Arar Nedal, Seo Joann, Abboud Hanna E, Parchman Michael, Noel Polly
Division of Nephrology/Department of Medicine, University of Texas Health Science Center at San Antonio, Audie L Murphy Memorial Veterans Hospital, 7703 Floyd Curl Drive, San Antonio, TX, USA.
Per Med. 2010 Sep;7(5):485-494. doi: 10.2217/pme.10.47.
To examine providers' behavioral intention toward the utilization of genomic services at the Veterans Health Administration (VHA; Washington, DC, USA) through the lens of the 'Theory of Planned Behavior'. The theory of planned behavior posits that individuals' behaviors (using genomic services) are driven by their behavioral intentions. Behavioral intentions is a function of: first, behavioral beliefs; second, normative beliefs, and third; control beliefs.
MATERIALS & METHODS: Semi-structured interviews were conducted with 20 providers working in different units at the South Texas Veterans Health Care System (STVHCS; TX USA). The interviews focused on assessing providers' behavioral beliefs, normative beliefs and control beliefs regarding the delivery of genomic medicine at the STVHCS. Interview materials were tape recorded, transcribed and the content was analyzed using qualitative methods.

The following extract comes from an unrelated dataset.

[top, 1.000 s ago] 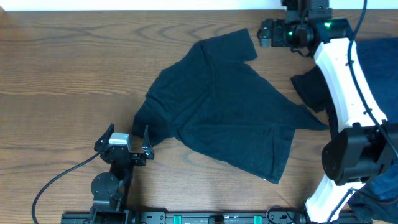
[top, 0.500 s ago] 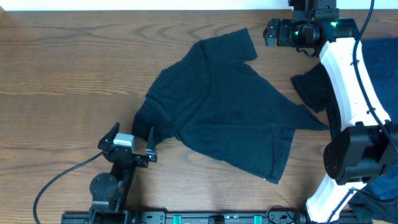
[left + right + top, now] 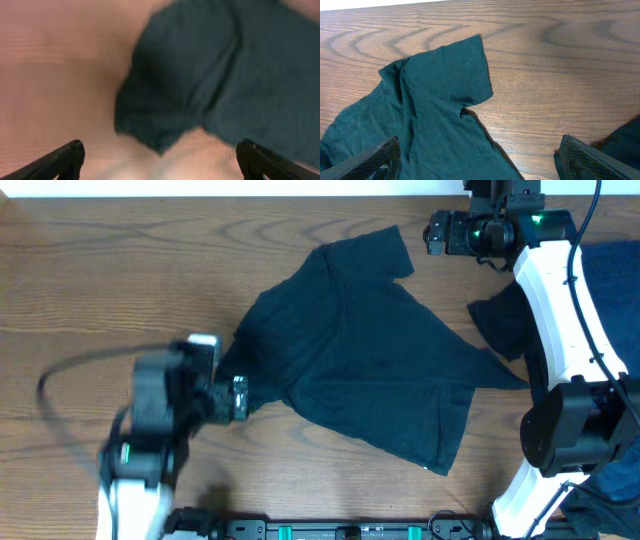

All participating providers perceived genomic medicine to be an important area in medicine (behavioral beliefs). They agreed that the VHA has the necessary infrastructure to foster the delivery of genomic services. The majority of participants (n = 18; 90%) agreed that primary care providers will play a major role in delivering genomic services. Providers indicated that referents' (other providers) opinions about genomic services may affect their decisions about whether to utilize genomic services (normative beliefs). However, most providers (n = 17; 85%) raised concerns about the impact of using genomic services on the process of care (control beliefs). Participants indicated that additional training for providers and patients, and decision support will facilitate the delivery of genomic services (control beliefs). Providers also identified three external barriers: first, uncertainty about genomic findings; second, coordination of care between primary care, specialists and genetic services (system level barriers); and third ethical issues associated with genomic information and services.
Our findings highlight several opportunities and challenges related to the delivery of genomic medicine at the VHA. The results suggest that strategies to address providers' concerns in the control beliefs domain may be necessary to enhance providers' utilization of genomic services in clinical practice.
通过“计划行为理论”的视角,研究美国退伍军人健康管理局(VHA;华盛顿特区)的医疗服务提供者对利用基因组服务的行为意图。计划行为理论认为,个体的行为(使用基因组服务)是由其行为意图驱动的。行为意图是以下因素的函数:第一,行为信念;第二,规范信念;第三,控制信念。
对在美国德克萨斯州南部退伍军人医疗保健系统(STVHCS;美国德克萨斯州)不同科室工作的20名医疗服务提供者进行了半结构化访谈。访谈重点评估了医疗服务提供者对STVHCS提供基因组医学服务的行为信念、规范信念和控制信念。访谈材料进行了录音、转录,并采用定性方法对内容进行了分析。
所有参与的医疗服务提供者都认为基因组医学是医学中的一个重要领域(行为信念)。他们一致认为VHA拥有促进基因组服务提供的必要基础设施。大多数参与者(n = 18;90%)同意初级保健提供者将在提供基因组服务中发挥主要作用。医疗服务提供者表示,参照对象(其他医疗服务提供者)对基因组服务的意见可能会影响他们是否使用基因组服务的决定(规范信念)。然而,大多数医疗服务提供者(n = 17;85%)对使用基因组服务对医疗过程的影响表示担忧(控制信念)。参与者表示,为医疗服务提供者和患者提供额外培训以及决策支持将有助于基因组服务的提供(控制信念)。医疗服务提供者还确定了三个外部障碍:第一,基因组研究结果的不确定性;第二,初级保健、专科医生和基因服务之间的医疗协调(系统层面障碍);第三,与基因组信息和服务相关的伦理问题。
我们的研究结果突出了与VHA提供基因组医学相关的几个机遇和挑战。结果表明,可能有必要采取策略来解决医疗服务提供者在控制信念领域的担忧,以提高他们在临床实践中对基因组服务的利用。